* WORK REQUEST *
Find the line with "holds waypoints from" in the records below. Copy it and every line after it, up to and including the line with "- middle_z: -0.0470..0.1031".
--- START ---
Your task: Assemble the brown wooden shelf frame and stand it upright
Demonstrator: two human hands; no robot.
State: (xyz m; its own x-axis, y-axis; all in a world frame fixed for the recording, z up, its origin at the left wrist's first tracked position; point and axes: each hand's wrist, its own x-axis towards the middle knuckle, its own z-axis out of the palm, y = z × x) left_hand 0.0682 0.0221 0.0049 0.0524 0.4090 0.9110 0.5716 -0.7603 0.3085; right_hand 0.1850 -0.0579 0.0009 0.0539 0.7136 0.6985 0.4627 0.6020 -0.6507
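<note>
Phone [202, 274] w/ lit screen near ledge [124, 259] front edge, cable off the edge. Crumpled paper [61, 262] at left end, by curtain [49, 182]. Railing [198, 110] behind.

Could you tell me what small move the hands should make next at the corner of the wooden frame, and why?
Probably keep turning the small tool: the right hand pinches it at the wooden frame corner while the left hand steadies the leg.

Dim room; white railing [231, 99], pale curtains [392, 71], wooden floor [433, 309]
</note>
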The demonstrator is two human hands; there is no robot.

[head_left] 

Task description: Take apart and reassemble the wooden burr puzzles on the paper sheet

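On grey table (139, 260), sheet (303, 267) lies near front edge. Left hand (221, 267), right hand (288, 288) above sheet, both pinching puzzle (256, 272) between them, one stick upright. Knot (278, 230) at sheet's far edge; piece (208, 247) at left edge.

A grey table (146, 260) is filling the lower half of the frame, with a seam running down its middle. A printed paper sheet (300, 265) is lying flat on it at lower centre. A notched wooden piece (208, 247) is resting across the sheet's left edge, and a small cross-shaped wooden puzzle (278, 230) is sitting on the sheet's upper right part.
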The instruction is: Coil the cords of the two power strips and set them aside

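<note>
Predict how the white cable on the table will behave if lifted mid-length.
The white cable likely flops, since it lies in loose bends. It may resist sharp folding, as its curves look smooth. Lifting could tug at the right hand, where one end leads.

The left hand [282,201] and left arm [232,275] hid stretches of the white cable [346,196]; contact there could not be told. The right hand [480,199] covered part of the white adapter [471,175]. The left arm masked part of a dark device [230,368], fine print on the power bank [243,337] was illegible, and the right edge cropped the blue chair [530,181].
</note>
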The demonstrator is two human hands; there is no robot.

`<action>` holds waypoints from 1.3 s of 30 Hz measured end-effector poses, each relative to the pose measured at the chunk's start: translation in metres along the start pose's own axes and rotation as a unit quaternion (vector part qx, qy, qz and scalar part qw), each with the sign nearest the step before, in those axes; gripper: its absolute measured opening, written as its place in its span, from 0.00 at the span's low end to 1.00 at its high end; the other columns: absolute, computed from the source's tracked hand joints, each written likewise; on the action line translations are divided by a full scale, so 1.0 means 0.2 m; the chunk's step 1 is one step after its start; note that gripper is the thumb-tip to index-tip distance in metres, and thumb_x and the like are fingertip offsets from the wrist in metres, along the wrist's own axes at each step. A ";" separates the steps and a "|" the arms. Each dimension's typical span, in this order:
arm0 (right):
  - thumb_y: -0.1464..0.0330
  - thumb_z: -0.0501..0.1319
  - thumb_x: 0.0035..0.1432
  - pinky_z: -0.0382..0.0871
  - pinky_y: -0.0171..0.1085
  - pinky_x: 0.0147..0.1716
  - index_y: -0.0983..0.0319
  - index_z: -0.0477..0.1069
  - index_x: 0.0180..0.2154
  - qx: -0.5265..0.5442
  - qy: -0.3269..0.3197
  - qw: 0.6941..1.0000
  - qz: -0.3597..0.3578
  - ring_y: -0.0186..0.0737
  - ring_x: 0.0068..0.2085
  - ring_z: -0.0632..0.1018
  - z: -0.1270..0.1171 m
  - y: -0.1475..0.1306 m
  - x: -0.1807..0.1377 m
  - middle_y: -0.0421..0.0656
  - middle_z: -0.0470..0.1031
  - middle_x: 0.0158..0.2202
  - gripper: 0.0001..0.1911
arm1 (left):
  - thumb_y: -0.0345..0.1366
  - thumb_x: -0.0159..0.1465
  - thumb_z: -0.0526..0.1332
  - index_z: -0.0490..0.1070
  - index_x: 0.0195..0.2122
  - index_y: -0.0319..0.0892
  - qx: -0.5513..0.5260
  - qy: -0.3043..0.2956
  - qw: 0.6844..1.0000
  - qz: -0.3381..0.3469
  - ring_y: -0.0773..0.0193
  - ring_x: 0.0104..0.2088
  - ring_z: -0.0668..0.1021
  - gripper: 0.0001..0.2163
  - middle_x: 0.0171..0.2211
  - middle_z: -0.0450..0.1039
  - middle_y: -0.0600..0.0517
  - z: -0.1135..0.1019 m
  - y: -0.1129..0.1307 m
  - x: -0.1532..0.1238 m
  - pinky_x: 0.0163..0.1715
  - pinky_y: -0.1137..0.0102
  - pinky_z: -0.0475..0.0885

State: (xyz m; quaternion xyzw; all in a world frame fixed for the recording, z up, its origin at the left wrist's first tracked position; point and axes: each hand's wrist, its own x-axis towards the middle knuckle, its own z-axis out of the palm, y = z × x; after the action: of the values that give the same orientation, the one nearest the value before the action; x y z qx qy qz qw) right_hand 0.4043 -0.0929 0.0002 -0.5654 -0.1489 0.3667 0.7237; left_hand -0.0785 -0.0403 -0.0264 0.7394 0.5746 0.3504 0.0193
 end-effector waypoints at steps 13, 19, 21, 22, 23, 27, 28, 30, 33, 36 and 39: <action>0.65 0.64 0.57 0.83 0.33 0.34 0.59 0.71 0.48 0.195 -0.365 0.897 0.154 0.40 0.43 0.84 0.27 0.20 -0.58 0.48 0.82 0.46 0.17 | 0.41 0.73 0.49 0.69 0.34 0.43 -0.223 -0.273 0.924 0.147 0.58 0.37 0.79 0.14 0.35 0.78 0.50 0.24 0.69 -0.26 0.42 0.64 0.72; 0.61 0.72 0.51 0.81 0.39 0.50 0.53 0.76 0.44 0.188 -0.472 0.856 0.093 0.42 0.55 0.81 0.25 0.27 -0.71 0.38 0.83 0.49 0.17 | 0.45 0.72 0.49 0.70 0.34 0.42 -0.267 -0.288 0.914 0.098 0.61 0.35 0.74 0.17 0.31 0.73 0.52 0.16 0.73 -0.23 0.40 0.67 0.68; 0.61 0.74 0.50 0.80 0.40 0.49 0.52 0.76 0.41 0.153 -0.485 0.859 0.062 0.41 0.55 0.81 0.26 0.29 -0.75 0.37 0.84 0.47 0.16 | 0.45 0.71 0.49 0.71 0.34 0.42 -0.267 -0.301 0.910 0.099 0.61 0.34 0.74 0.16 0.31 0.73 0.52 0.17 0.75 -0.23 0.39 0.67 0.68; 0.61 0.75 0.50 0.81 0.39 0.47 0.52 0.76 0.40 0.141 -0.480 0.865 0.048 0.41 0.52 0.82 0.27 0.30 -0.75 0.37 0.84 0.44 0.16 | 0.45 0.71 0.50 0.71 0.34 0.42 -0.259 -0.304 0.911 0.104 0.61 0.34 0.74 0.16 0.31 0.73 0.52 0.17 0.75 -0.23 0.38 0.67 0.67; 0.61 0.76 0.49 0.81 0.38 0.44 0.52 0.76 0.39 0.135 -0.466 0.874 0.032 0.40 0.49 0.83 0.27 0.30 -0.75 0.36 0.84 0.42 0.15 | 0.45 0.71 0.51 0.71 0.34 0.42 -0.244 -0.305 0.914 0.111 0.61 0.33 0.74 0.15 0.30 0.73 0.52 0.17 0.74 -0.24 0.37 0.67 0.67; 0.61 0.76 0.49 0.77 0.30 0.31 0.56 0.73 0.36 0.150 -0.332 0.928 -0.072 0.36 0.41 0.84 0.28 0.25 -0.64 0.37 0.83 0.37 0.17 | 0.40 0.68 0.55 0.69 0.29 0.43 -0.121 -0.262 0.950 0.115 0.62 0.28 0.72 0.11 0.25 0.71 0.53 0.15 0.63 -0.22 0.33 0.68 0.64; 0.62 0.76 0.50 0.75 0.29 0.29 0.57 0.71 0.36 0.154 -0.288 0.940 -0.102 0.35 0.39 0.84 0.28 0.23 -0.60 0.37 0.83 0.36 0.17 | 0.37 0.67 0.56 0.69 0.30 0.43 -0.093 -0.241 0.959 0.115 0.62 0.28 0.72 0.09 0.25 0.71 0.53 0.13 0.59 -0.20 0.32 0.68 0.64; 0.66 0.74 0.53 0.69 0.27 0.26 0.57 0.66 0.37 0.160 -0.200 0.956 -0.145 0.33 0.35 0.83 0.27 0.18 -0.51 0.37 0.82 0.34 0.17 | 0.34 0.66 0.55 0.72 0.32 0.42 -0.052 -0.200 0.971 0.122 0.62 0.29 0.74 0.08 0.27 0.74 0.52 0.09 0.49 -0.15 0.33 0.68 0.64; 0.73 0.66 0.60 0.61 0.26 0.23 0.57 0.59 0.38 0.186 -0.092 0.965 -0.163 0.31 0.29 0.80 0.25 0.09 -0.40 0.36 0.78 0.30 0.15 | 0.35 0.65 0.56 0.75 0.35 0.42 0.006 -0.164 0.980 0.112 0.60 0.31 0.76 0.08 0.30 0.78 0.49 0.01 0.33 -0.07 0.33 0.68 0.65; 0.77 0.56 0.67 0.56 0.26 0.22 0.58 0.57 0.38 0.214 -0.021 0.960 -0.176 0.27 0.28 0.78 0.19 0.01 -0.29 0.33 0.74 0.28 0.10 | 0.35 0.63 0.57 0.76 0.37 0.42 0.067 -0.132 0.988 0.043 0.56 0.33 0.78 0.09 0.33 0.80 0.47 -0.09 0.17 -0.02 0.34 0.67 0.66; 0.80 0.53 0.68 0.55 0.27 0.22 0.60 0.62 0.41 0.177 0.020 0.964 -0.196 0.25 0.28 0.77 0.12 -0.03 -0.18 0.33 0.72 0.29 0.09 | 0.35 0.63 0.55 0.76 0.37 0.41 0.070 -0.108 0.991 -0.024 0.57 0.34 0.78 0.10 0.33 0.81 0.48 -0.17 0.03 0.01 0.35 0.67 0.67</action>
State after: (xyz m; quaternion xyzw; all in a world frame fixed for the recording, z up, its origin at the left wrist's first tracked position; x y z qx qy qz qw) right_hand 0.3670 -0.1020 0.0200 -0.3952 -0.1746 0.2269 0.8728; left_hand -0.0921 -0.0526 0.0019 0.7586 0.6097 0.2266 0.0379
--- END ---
* RESULT OF THE TASK *
`<action>` holds waypoints from 1.3 s of 30 Hz measured end-effector poses, each relative to the pose measured at the chunk's start: translation in metres along the start pose's own axes and rotation as a unit quaternion (vector part qx, qy, qz and scalar part qw), each with the sign nearest the step before, in those axes; gripper: its absolute measured opening, written as its place in its span, from 0.00 at the span's low end to 1.00 at its high end; the other columns: absolute, computed from the source's tracked hand joints, each written likewise; on the action line translations are divided by a full scale, so 1.0 means 0.2 m; the chunk's step 1 is one step after its start; note that gripper is the thumb-tip to index-tip distance in metres, and thumb_x and the like are fingertip offsets from the wrist in metres, along the wrist's own axes at each step. A ";" separates the steps and a "|" the arms. Each dimension's typical span, in this order:
arm0 (right):
  - thumb_y: -0.1464..0.0330
  - thumb_z: -0.0501..0.1319
  - thumb_x: 0.0035..0.1432
  - pinky_z: -0.0382..0.0871
  - pinky_y: -0.0171..0.1085
  - pinky_x: 0.0147..0.1716
  - index_y: -0.0983..0.0319
  - index_z: -0.0477..0.1069
  - index_x: 0.0180..0.2154
  - qx: -0.5265..0.5442
  - qy: -0.3269..0.3197
  - qw: 0.6941..1.0000
  - qz: -0.3597..0.3578
  - ring_y: -0.0186..0.0737
  - ring_x: 0.0068..0.2085
  - ring_z: -0.0632..0.1018
  - z: -0.1270..0.1171 m
  - y: -0.1475..0.1306 m
  - x: -0.1807..0.1377 m
  - middle_y: -0.0421..0.0656
  - middle_z: -0.0470..0.1031

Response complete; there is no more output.